Stored records
--- --- ---
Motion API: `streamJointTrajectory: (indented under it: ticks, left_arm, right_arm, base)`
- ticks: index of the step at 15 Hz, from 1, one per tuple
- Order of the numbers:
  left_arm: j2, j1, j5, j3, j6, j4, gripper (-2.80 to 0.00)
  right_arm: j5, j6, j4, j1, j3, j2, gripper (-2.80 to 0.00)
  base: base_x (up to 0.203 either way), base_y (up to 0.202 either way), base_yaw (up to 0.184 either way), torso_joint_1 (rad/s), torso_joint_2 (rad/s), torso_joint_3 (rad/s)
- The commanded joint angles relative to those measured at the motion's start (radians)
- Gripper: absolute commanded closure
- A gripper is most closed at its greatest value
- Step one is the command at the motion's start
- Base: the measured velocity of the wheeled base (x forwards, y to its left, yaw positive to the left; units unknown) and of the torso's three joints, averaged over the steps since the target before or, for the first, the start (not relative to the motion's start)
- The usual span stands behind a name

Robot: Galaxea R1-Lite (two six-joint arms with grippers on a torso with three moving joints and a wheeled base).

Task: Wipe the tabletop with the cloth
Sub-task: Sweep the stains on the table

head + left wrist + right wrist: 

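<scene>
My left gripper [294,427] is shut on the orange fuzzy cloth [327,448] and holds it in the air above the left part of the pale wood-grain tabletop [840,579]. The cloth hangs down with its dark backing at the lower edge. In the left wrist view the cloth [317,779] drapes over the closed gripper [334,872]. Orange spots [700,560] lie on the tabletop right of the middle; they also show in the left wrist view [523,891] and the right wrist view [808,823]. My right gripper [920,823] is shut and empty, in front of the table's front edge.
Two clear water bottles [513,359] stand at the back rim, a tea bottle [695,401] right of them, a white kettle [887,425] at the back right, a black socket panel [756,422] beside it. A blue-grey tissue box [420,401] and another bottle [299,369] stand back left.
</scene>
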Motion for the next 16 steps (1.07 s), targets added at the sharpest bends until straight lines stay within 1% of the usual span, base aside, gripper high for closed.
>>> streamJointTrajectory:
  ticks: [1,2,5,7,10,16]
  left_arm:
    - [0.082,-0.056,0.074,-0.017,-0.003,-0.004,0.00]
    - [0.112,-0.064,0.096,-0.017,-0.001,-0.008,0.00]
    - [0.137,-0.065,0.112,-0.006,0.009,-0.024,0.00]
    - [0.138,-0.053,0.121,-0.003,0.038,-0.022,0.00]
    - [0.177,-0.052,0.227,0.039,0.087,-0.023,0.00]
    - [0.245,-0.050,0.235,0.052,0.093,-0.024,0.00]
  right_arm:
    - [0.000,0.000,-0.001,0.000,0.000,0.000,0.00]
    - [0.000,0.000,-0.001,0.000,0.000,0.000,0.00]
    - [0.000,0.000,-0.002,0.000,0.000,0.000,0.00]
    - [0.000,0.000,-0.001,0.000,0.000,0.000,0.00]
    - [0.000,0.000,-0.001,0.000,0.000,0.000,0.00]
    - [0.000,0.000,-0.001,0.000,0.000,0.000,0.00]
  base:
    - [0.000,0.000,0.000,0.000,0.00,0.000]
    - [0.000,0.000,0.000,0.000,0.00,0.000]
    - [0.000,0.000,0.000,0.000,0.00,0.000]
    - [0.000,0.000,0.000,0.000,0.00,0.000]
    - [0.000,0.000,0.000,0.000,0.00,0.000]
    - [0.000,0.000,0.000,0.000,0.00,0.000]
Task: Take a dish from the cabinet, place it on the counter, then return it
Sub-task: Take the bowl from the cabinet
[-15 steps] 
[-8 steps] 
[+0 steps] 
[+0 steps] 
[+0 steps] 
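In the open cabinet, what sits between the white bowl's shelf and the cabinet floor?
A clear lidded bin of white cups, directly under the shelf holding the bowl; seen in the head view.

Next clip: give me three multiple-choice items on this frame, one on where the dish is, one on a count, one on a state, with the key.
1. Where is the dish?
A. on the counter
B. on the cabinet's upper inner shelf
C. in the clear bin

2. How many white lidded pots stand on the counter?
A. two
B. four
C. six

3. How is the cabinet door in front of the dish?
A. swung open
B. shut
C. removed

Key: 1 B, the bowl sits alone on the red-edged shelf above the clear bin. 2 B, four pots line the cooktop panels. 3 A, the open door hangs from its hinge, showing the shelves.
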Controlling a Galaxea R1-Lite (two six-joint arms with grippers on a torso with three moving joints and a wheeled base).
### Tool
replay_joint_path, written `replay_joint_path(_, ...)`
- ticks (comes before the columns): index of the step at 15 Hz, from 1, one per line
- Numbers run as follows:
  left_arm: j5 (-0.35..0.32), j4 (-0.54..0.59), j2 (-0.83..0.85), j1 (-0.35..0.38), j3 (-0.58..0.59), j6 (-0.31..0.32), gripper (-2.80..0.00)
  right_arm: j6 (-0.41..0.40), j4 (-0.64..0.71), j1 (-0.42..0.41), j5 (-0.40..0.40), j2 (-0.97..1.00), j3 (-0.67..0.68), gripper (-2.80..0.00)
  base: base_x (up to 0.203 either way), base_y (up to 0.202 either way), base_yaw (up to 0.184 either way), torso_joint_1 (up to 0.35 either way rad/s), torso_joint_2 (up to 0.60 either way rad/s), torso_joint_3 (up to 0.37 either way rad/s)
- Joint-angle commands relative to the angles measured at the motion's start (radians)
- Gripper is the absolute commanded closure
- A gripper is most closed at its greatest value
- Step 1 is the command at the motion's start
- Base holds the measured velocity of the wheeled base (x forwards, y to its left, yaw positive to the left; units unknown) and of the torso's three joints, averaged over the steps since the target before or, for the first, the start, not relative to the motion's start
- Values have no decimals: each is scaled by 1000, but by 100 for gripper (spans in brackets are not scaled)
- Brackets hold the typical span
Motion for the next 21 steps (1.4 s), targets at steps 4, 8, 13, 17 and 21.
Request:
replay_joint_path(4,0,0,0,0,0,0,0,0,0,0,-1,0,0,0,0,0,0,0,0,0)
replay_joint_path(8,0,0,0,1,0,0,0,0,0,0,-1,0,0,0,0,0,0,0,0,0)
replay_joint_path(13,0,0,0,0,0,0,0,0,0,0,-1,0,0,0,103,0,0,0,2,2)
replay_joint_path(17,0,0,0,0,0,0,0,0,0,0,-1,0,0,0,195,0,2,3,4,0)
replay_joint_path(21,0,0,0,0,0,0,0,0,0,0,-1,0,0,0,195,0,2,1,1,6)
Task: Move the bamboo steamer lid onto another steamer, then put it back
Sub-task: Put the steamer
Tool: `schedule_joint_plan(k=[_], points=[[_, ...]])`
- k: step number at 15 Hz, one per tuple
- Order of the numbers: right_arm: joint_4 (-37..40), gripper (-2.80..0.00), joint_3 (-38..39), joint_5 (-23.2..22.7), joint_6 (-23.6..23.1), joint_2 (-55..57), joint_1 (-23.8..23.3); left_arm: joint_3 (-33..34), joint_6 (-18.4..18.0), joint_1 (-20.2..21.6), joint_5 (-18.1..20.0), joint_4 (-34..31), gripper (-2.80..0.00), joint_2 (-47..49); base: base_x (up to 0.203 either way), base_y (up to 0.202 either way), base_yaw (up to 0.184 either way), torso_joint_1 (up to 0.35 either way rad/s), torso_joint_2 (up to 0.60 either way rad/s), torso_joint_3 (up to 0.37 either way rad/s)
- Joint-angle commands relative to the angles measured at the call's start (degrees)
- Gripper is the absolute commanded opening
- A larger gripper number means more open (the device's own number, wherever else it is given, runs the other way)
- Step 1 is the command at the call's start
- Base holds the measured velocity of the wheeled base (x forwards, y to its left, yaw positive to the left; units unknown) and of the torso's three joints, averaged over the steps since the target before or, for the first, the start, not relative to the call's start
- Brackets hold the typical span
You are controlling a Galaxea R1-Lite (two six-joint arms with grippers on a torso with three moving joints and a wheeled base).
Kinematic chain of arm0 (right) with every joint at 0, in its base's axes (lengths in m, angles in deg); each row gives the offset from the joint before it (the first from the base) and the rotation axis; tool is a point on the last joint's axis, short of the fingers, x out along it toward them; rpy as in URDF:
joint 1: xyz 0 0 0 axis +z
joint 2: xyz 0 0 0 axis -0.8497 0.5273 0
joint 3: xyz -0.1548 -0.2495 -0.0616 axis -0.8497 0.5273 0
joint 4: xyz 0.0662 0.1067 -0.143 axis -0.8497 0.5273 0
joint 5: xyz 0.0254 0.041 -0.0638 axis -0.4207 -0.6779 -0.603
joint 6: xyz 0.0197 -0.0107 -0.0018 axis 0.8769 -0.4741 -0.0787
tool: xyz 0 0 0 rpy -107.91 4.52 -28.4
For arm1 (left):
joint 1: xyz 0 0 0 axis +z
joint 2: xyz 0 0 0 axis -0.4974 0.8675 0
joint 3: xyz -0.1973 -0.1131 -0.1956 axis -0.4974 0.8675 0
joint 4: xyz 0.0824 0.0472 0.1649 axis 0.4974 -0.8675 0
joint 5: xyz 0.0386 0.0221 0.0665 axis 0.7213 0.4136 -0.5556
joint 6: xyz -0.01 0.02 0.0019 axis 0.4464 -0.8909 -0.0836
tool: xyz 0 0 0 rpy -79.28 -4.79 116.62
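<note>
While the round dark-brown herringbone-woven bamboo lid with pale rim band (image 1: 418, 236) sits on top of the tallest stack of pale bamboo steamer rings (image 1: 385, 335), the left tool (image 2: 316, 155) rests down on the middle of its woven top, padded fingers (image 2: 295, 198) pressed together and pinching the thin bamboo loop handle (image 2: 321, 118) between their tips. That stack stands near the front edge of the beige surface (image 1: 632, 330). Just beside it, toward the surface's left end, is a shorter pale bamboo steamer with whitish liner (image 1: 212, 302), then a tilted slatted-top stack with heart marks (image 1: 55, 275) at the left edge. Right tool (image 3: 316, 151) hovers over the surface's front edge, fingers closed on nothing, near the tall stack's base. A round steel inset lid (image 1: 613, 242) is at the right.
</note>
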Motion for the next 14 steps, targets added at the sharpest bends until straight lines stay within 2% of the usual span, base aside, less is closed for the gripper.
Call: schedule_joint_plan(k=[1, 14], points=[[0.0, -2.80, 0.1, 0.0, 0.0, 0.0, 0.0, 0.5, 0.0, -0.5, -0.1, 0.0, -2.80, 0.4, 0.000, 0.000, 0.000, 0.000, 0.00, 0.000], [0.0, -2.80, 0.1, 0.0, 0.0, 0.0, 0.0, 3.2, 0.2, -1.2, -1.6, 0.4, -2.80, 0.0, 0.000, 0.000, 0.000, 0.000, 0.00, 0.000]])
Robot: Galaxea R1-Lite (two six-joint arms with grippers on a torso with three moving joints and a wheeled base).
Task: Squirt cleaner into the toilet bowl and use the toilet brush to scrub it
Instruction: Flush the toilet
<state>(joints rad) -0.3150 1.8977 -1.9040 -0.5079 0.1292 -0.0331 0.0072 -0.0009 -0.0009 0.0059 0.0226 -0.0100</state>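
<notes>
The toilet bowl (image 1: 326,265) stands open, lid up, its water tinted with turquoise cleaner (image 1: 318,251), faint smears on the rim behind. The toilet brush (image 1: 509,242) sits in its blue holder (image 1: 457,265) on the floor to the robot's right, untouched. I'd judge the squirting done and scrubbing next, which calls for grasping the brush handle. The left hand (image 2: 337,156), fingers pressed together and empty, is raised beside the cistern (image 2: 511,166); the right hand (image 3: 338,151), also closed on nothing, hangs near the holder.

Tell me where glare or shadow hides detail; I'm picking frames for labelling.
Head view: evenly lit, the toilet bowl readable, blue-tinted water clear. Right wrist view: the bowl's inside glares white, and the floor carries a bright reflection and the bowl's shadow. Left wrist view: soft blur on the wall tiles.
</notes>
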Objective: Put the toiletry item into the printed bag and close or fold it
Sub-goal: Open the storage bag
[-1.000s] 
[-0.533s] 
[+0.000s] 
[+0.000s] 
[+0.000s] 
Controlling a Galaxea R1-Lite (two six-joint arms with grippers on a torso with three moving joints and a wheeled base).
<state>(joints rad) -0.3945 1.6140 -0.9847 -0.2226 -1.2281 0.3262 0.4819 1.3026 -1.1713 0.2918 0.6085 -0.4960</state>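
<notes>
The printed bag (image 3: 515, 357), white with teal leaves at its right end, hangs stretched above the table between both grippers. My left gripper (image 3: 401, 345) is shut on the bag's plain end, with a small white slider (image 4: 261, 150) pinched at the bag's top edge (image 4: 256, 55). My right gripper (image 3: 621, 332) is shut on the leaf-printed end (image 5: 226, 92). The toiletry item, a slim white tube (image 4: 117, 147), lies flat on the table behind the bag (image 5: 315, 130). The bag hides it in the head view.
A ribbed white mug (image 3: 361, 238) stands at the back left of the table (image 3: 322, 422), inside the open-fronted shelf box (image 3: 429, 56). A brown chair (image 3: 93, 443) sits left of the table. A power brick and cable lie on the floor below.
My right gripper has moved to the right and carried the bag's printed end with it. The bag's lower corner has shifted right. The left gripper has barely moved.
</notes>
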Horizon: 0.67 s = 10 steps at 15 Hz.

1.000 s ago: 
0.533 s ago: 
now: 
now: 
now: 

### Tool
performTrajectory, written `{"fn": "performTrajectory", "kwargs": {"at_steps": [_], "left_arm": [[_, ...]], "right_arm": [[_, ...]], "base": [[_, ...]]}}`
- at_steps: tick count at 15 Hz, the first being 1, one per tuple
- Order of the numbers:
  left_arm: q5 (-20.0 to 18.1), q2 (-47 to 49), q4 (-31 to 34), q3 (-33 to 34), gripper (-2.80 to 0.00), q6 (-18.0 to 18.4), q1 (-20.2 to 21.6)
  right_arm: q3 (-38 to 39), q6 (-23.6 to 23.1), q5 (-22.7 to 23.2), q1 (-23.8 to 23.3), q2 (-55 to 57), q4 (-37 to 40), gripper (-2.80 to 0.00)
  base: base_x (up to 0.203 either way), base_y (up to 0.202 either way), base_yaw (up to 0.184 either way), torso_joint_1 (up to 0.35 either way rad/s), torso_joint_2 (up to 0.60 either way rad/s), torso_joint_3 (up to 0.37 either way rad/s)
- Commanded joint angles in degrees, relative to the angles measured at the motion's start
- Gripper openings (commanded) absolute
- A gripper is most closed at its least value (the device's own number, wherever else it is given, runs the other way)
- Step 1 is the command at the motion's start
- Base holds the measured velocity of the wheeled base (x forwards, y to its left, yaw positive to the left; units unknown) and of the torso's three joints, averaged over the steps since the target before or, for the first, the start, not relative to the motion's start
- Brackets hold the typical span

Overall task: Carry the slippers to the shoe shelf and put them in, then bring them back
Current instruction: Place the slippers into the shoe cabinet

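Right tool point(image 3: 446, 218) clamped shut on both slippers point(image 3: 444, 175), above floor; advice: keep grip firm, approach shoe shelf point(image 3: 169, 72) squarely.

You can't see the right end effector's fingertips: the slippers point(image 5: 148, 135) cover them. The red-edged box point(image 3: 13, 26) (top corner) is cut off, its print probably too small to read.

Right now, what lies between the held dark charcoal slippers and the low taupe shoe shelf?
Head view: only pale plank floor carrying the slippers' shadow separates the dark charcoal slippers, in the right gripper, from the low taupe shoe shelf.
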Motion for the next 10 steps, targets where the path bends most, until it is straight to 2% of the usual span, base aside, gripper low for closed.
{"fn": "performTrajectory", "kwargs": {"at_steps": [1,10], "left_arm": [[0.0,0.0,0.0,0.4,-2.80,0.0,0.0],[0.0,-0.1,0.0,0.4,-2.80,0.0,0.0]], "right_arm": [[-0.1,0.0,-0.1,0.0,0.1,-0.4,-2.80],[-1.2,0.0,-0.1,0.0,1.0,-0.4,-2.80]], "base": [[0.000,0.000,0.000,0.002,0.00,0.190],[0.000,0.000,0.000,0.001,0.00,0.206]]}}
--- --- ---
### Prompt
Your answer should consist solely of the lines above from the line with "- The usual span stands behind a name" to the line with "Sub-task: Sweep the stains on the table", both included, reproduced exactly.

### Response to this exercise
- The usual span stands behind a name

Robot: Galaxea R1-Lite (two six-joint arms with grippers on a torso with three moving joints and a wheeled base).

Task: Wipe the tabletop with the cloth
Sub-task: Sweep the stains on the table

The required response has been given in full.